**WHAT YOU SHOULD DO:** Omit pictures and quote the listing below line by line, from its start through the line that holds "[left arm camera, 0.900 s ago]".

**EXERCISE MATERIALS:**

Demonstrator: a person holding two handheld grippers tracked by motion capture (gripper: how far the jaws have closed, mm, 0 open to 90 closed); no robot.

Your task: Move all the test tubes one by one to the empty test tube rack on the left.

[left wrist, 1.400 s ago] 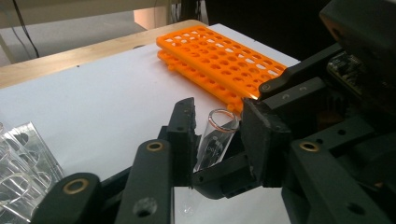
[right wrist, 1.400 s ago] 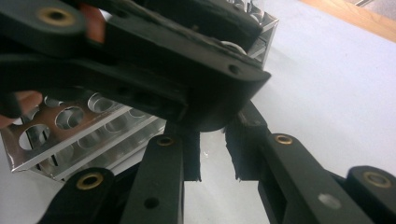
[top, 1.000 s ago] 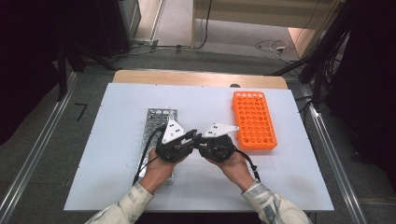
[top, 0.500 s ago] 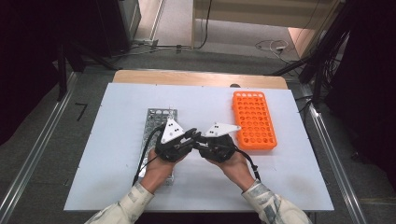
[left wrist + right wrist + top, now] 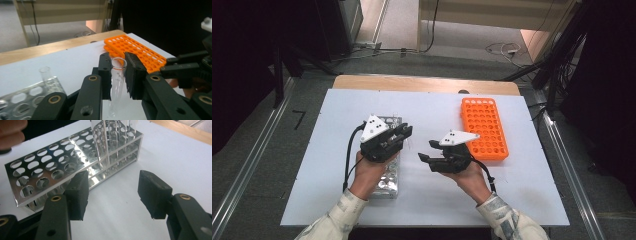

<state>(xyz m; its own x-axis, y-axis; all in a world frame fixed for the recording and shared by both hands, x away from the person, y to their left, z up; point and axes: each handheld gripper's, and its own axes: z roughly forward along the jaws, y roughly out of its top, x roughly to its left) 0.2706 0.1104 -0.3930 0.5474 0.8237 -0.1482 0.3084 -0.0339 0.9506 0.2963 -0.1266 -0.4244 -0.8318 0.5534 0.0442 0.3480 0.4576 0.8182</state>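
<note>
Left gripper view: left gripper (image 5: 117, 75) is clamping a clear glass test tube (image 5: 117, 82).
Right gripper (image 5: 113, 192): jaws have just been opening, nothing between them.
Remaining: seating it in the orange plastic rack (image 5: 140, 51).

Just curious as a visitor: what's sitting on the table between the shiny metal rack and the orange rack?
Nothing rests there: in the high view, bare white table separates the metal rack from the orange rack; the right gripper is held above that stretch.

White table (image 5: 337, 190) with a metal tube rack (image 5: 388, 182) and an orange rack (image 5: 484, 127) directly on it
</note>
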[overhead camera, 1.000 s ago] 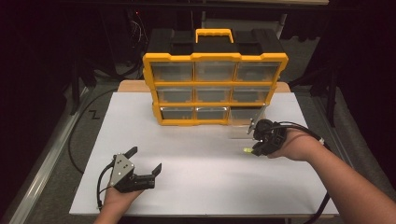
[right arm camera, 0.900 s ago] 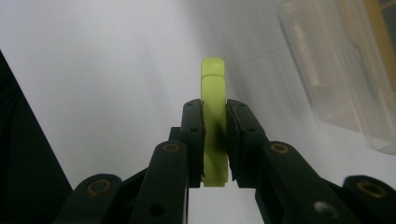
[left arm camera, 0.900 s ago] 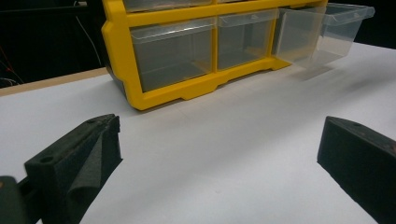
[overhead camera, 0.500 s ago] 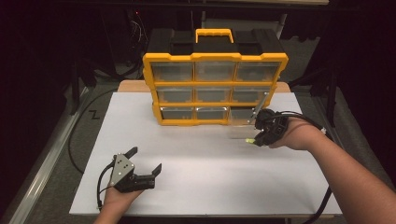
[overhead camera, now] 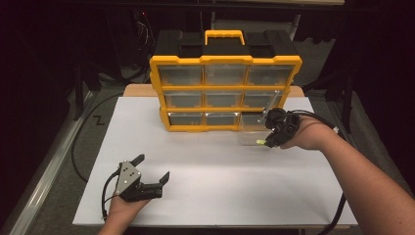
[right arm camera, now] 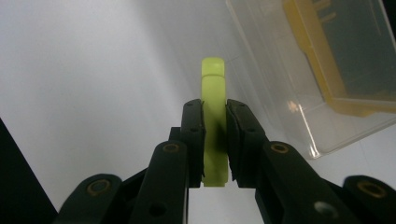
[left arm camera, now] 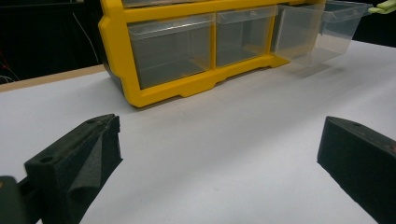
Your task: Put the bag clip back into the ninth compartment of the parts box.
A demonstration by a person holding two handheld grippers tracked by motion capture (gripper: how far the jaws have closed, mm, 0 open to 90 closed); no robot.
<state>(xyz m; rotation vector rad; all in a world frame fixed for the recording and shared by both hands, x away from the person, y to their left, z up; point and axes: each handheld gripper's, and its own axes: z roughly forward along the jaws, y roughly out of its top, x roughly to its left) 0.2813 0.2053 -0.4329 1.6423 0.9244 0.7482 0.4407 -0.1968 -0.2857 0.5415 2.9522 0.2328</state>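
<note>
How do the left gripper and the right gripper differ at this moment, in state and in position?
The left gripper is open and holds nothing, while the right gripper is shut on a yellow-green piece. The left gripper rests low at the table's near edge; the right gripper is by the pulled-out clear drawer of the yellow organizer. Both have black jaws.
</note>
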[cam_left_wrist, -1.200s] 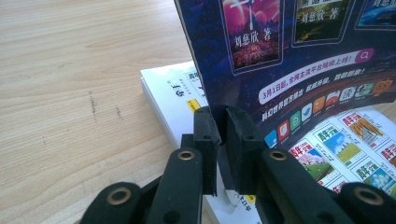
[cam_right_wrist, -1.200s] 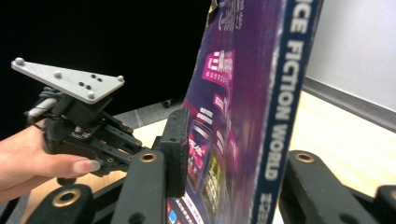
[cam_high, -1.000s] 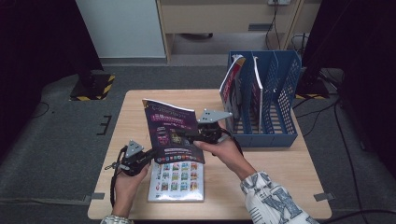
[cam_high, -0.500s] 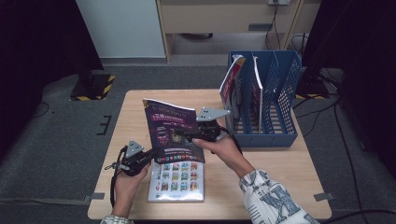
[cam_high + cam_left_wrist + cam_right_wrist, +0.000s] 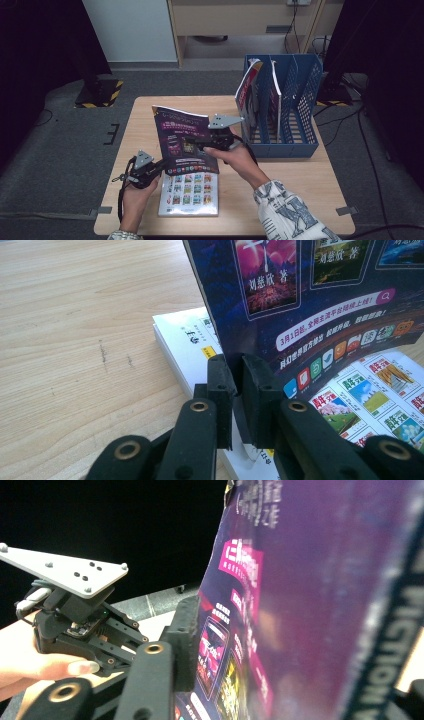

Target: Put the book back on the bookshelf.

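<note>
Holding purple magazine [image 5: 185, 137] upright mid-desk, above book [image 5: 190, 192] near front edge. Left gripper [image 5: 234, 385] clamped on lower corner. Right gripper [image 5: 197, 145] straddles right edge, jaws just closing, grip unconfirmed. Advise: secure right grip before left releases; rack [image 5: 300, 100] at right edge.

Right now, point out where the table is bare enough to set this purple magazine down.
Bare wood lies at the far left corner of the table, left of the purple magazine, and along the near right edge, in front of the blue file rack. The middle is crowded: the white book, both grippers and the forearms.
</note>
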`<state>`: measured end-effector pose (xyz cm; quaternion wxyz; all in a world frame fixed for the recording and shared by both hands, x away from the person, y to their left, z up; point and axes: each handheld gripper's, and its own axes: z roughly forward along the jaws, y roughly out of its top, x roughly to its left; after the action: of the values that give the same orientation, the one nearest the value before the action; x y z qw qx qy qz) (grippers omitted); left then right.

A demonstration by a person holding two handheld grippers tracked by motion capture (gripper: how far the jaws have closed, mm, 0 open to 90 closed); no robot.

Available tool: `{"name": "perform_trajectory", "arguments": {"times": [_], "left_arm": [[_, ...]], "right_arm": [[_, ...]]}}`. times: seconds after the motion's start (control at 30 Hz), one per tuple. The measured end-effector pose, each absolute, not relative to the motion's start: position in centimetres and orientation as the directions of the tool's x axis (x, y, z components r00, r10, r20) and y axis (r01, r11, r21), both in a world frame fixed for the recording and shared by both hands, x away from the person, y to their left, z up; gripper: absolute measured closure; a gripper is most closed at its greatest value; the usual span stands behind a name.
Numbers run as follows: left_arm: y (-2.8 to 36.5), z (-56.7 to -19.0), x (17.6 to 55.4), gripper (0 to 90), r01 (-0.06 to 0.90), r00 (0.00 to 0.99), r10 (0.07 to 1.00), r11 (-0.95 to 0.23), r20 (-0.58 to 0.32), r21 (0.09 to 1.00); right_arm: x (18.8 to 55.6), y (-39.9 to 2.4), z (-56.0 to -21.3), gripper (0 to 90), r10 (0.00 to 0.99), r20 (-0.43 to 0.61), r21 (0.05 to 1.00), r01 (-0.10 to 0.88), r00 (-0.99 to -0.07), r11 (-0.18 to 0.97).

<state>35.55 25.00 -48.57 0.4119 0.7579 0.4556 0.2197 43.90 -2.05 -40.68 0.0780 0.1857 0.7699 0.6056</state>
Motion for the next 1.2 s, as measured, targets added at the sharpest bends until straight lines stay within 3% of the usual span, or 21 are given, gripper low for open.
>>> {"name": "perform_trajectory", "arguments": {"times": [0.4,0.7,1.2], "left_arm": [[24.99,-48.56,35.52,82.5,0.508,0.489,0.871,-0.248,-0.039,0.825],[24.98,-48.53,35.45,82.5,0.503,0.492,0.870,-0.251,-0.036,0.827],[25.21,-48.69,35.52,81.2,0.507,0.491,0.869,-0.234,-0.055,0.830]], "right_arm": [[43.97,-1.90,-40.74,66.6,0.395,0.110,0.959,0.202,-0.912,0.198],[44.04,-1.92,-40.71,82.4,0.419,0.107,0.958,0.206,-0.902,0.199],[43.51,-1.89,-40.57,84.0,0.440,0.072,0.963,0.178,-0.895,0.203]]}}
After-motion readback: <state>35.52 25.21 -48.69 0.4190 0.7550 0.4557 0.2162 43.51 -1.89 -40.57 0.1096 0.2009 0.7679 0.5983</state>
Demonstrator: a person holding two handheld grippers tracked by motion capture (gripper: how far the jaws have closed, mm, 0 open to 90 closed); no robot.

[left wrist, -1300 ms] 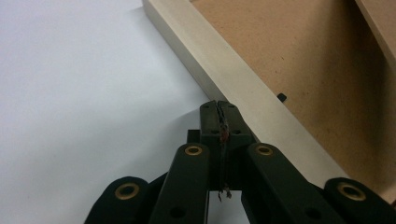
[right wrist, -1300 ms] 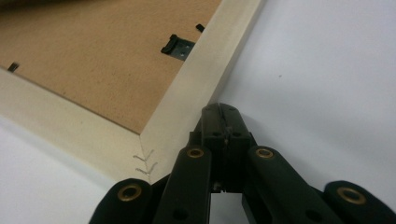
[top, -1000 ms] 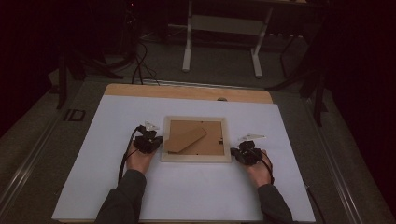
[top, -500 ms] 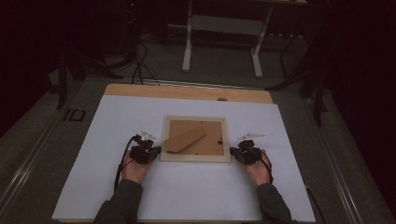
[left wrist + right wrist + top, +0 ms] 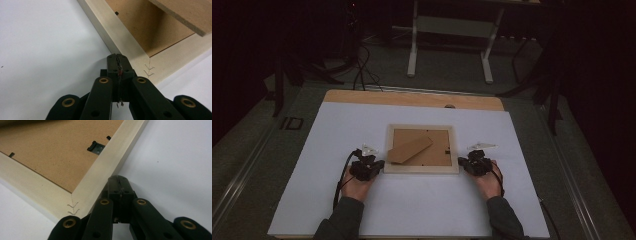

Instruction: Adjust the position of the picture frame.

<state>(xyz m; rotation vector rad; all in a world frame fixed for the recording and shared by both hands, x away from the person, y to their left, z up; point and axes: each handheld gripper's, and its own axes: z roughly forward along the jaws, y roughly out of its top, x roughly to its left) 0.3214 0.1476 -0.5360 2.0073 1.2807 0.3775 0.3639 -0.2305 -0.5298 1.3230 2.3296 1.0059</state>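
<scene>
Lying face down mid-desk, frame (image 5: 421,149) shows its brown backing, stand (image 5: 410,150) folded flat across it. Left claw (image 5: 375,166) is closed with nothing in it, tips at the frame's near left corner. Right claw (image 5: 464,164), closed too, sits at the near right corner. White sheet (image 5: 337,130) covers the desk.

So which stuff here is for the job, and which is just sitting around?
For the job:
- picture frame, lying face down
- its brown stand flap
- left gripper, shut, at the frame's left side
- right gripper, shut, at its right side

Just around:
- white mat
- cables on the floor
- metal stand behind
</scene>
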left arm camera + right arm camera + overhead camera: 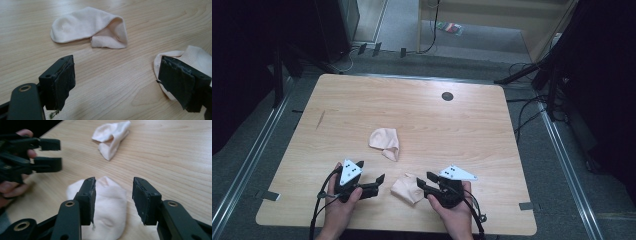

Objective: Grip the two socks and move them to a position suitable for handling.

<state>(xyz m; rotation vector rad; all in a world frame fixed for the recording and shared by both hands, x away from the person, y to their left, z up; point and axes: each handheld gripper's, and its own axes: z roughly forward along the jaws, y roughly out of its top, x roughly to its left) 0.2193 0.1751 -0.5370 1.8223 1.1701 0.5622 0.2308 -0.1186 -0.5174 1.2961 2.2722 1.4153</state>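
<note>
— So, how do the tools stand?

— Low in the high view, the black two-jaw left gripper sits at lower left and the black two-jaw right gripper at lower centre, each held in a hand, tips turned toward each other. Both have their jaws apart with nothing between them; in the left gripper view the pads stand wide over bare wood.

— And what lies nearest them?

— A crumpled cream cotton sock lies between the two tools in the high view, just beside the right gripper's tips. In the right gripper view it lies under and just beyond the spread jaws; whether a pad touches it I cannot tell.

— Farther out?

— A second cream sock, folded over on itself, rests near the middle of the pale wooden table, apart from the first. A small dark round hole sits toward the upper centre.
</note>
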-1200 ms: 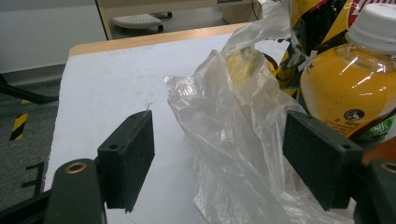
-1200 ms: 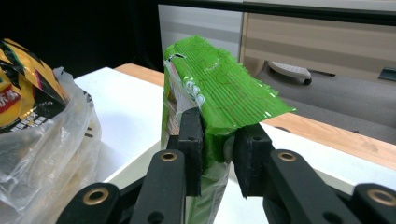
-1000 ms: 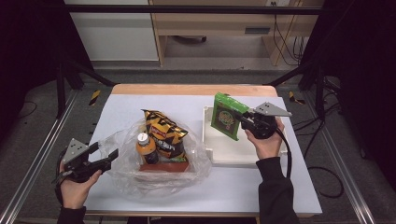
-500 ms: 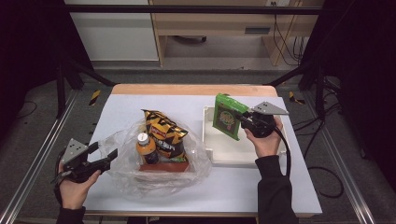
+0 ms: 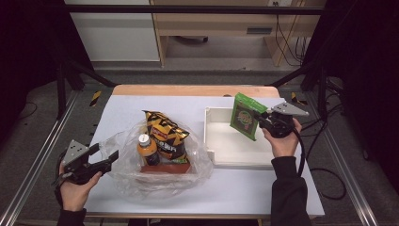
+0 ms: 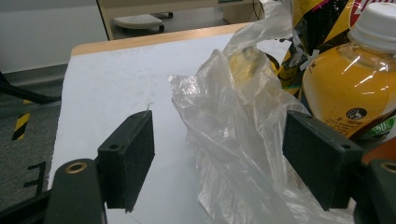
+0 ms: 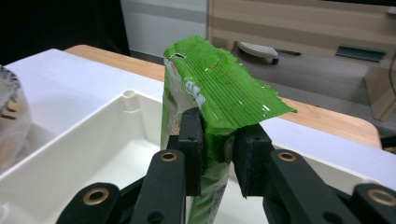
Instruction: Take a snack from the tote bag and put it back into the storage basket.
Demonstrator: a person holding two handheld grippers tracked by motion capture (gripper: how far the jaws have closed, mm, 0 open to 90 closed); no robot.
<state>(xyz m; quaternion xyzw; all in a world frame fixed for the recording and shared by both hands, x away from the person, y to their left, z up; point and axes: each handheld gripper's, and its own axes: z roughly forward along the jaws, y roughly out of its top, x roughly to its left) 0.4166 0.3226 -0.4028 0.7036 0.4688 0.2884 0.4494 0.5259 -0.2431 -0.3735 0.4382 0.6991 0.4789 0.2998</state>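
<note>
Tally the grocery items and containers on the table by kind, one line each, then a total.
Snack packets: 2, a green packet held in the right gripper and a black-and-yellow chip bag
Orange drink bottles: 1
Red boxes: 1
Clear plastic bags: 1
White trays: 1
Total: 6

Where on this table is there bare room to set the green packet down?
Free: the white tray floor under the green packet; the table strip behind the plastic bag. Crowded: the bag, holding a bottle and snack bag.
</note>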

**EXERCISE OUTPUT:**
Demonstrator: a person holding two handheld grippers tracked by motion capture (gripper: how far the jaws have closed, mm, 0 open to 90 closed); no robot.

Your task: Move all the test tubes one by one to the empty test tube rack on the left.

[left wrist, 1.400 s ago] 
[right wrist, 1.400 s ago] 
[top, 1.000 s ago] 
[top, 0.500 s ago] 
[left wrist + right wrist + top, now] 

<state>(xyz m; its own x-axis, y-axis; all in a world frame fixed for the recording and shared by both hands, x away from the person, y to their left, z up; point and axes: each handheld gripper's, and its own axes: z roughly forward along the jaws, y roughly out of its top, x roughly to its left) 0.2706 0.1104 -0.3930 0.5474 0.8237 -0.1482 0.3084 -0.0339 0.9506 0.2963 -0.1266 -0.4244 -0.8318 0.5534 0.0442 0.3480 0.4576 0.8182</state>
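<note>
Left gripper view: left gripper (image 5: 117, 75) is clamping a clear glass test tube (image 5: 117, 82).
Right gripper (image 5: 113, 192): jaws have just been opening, nothing between them.
Remaining: seating it in the orange plastic rack (image 5: 140, 51).

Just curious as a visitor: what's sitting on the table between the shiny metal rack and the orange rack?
Nothing rests there: in the high view, bare white table separates the metal rack from the orange rack; the right gripper is held above that stretch.

White table (image 5: 337, 190) with a metal tube rack (image 5: 388, 182) and an orange rack (image 5: 484, 127) directly on it
</note>
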[overhead camera, 1.000 s ago] 
[right arm camera, 0.900 s ago] 
[left arm camera, 0.900 s ago] 

The answer was given in full.